**Task statement:**
Every record below is to be repeated exactly, with the pictures left out.
(Beginning of Data extract)
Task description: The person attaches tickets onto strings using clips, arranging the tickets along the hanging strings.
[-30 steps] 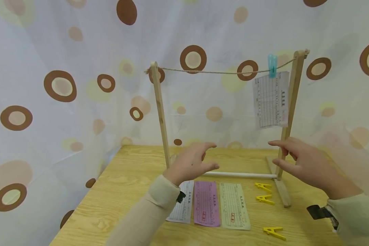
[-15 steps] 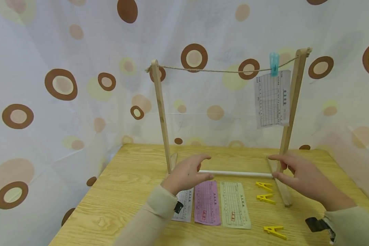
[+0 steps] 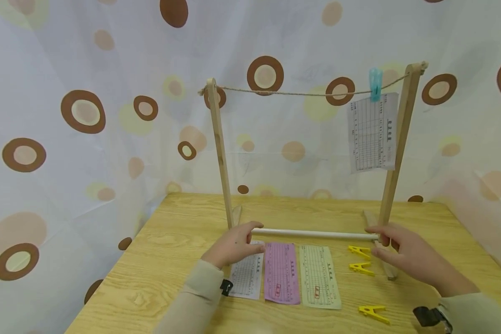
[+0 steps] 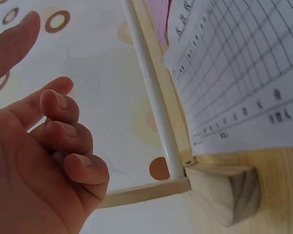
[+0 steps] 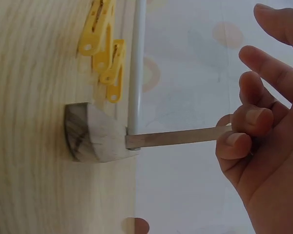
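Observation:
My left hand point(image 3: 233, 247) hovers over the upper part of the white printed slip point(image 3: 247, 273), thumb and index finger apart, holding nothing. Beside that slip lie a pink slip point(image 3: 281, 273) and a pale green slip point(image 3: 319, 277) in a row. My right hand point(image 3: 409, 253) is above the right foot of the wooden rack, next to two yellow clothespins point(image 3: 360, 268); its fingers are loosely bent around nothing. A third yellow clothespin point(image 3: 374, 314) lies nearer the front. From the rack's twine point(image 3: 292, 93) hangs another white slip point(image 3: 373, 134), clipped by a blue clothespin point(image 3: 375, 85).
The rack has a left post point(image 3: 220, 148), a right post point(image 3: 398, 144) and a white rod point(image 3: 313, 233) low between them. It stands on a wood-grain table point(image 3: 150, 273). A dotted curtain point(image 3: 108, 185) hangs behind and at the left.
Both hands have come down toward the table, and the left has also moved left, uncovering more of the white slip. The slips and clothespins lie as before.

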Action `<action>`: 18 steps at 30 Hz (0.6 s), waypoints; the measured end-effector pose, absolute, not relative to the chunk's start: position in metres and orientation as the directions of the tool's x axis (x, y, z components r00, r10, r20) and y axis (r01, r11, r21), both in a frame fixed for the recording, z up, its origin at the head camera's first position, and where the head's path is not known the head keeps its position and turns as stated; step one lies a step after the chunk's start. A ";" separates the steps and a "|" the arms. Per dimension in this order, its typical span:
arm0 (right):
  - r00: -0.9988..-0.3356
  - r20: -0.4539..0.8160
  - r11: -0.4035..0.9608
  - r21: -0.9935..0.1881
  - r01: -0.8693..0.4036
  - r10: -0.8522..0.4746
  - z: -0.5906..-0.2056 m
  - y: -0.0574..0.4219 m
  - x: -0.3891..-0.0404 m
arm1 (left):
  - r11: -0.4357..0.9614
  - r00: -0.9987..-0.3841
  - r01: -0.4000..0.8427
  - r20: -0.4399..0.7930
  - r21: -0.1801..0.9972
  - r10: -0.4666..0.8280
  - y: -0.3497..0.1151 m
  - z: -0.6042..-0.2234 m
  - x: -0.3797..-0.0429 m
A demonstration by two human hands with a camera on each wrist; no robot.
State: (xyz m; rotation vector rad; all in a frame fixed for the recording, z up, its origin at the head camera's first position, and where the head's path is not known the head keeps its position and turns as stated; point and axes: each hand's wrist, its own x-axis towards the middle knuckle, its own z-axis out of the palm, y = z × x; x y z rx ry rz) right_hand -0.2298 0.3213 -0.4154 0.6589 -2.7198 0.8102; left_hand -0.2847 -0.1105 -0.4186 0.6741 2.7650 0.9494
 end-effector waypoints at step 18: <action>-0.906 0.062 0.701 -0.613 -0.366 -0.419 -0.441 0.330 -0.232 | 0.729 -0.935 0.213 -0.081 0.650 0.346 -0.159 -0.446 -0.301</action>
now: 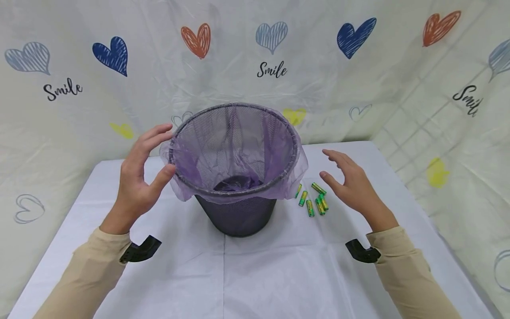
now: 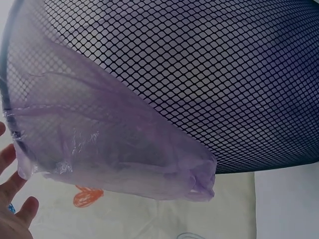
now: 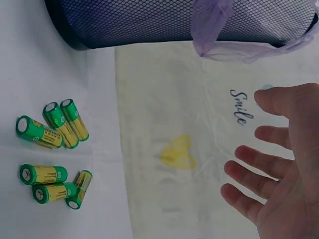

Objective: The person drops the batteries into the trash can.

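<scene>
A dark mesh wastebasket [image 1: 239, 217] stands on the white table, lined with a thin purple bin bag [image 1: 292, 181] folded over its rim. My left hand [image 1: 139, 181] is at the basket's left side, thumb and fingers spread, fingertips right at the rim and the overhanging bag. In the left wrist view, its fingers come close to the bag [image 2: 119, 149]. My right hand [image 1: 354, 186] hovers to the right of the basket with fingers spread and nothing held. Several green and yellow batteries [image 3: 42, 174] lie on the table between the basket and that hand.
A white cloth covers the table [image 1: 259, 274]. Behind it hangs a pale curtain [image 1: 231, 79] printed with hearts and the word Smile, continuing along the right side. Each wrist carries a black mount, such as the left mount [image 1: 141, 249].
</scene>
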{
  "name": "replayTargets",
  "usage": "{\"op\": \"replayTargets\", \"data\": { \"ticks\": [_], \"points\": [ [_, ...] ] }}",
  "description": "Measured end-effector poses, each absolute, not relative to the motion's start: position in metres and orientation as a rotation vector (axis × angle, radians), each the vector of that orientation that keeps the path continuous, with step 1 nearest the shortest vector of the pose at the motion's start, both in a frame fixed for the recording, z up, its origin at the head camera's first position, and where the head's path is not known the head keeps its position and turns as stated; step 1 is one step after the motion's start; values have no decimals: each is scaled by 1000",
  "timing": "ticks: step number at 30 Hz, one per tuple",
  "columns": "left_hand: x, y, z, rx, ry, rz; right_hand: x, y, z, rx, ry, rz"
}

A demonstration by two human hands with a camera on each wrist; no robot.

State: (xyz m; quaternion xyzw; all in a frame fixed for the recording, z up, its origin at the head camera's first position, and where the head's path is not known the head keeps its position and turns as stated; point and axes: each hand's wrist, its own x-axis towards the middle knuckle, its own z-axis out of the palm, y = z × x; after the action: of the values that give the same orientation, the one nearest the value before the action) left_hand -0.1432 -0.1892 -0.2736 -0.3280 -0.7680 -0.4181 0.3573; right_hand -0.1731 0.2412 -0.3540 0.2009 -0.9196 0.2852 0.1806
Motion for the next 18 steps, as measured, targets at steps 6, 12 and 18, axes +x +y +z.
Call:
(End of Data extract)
**Response to this exercise:**
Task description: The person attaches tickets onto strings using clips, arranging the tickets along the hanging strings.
[-30 steps] 
[-15 steps] 
[+0 steps] 
[+0 steps] 
[+0 steps] 
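Observation:
My left hand point(image 3: 233, 247) hovers over the upper part of the white printed slip point(image 3: 247, 273), thumb and index finger apart, holding nothing. Beside that slip lie a pink slip point(image 3: 281, 273) and a pale green slip point(image 3: 319, 277) in a row. My right hand point(image 3: 409, 253) is above the right foot of the wooden rack, next to two yellow clothespins point(image 3: 360, 268); its fingers are loosely bent around nothing. A third yellow clothespin point(image 3: 374, 314) lies nearer the front. From the rack's twine point(image 3: 292, 93) hangs another white slip point(image 3: 373, 134), clipped by a blue clothespin point(image 3: 375, 85).
The rack has a left post point(image 3: 220, 148), a right post point(image 3: 398, 144) and a white rod point(image 3: 313, 233) low between them. It stands on a wood-grain table point(image 3: 150, 273). A dotted curtain point(image 3: 108, 185) hangs behind and at the left.
Both hands have come down toward the table, and the left has also moved left, uncovering more of the white slip. The slips and clothespins lie as before.
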
Action `<action>`: 18 steps at 30 Hz (0.6 s), waypoints; the measured end-effector pose, absolute, not relative to the chunk's start: position in metres and orientation as the directions of the tool's x axis (x, y, z components r00, r10, r20) and y axis (r01, r11, r21), both in a frame fixed for the recording, z up, its origin at the head camera's first position, and where the head's path is not known the head keeps its position and turns as stated; step one lies a step after the chunk's start. A ";" separates the steps and a "|" the arms. Per dimension in this order, its typical span:
arm0 (right):
  - r00: -0.9988..-0.3356
  - r20: -0.4539..0.8160
  - r11: -0.4035..0.9608
  - r21: -0.9935..0.1881
  - r01: -0.8693..0.4036
  - r10: -0.8522..0.4746
  - z: -0.5906..-0.2056 m
  - y: -0.0574..0.4219 m
  - x: -0.3891..-0.0404 m
arm1 (left):
  - r11: -0.4357..0.9614
  - r00: -0.9987..-0.3841
  - r01: -0.4000..0.8427
  - r20: -0.4399..0.7930
  - r21: -0.1801..0.9972
  - r10: -0.4666..0.8280
  - y: -0.3497..0.1151 m
  - z: -0.6042..-0.2234 m
  - x: -0.3797..-0.0429 m
A demonstration by two human hands with a camera on each wrist; no robot.
State: (xyz m; rotation vector rad; all in a frame fixed for the recording, z up, its origin at the head camera's first position, and where the head's path is not known the head keeps its position and turns as stated; point and axes: each hand's wrist, its own x-axis towards the middle knuckle, its own z-axis out of the palm, y = z × x; x y z rx ry rz) right_hand -0.2298 0.3213 -0.4154 0.6589 -2.7198 0.8102; left_hand -0.2847 -0.1105 -0.4186 0.6741 2.7650 0.9494
 end-effector waypoints at step 18: <action>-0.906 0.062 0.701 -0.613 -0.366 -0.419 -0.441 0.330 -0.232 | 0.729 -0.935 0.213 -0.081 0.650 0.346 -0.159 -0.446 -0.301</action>
now: 
now: 
now: 

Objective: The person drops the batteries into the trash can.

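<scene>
A dark mesh wastebasket [image 1: 239, 217] stands on the white table, lined with a thin purple bin bag [image 1: 292, 181] folded over its rim. My left hand [image 1: 139, 181] is at the basket's left side, thumb and fingers spread, fingertips right at the rim and the overhanging bag. In the left wrist view, its fingers come close to the bag [image 2: 119, 149]. My right hand [image 1: 354, 186] hovers to the right of the basket with fingers spread and nothing held. Several green and yellow batteries [image 3: 42, 174] lie on the table between the basket and that hand.
A white cloth covers the table [image 1: 259, 274]. Behind it hangs a pale curtain [image 1: 231, 79] printed with hearts and the word Smile, continuing along the right side. Each wrist carries a black mount, such as the left mount [image 1: 141, 249].
</scene>
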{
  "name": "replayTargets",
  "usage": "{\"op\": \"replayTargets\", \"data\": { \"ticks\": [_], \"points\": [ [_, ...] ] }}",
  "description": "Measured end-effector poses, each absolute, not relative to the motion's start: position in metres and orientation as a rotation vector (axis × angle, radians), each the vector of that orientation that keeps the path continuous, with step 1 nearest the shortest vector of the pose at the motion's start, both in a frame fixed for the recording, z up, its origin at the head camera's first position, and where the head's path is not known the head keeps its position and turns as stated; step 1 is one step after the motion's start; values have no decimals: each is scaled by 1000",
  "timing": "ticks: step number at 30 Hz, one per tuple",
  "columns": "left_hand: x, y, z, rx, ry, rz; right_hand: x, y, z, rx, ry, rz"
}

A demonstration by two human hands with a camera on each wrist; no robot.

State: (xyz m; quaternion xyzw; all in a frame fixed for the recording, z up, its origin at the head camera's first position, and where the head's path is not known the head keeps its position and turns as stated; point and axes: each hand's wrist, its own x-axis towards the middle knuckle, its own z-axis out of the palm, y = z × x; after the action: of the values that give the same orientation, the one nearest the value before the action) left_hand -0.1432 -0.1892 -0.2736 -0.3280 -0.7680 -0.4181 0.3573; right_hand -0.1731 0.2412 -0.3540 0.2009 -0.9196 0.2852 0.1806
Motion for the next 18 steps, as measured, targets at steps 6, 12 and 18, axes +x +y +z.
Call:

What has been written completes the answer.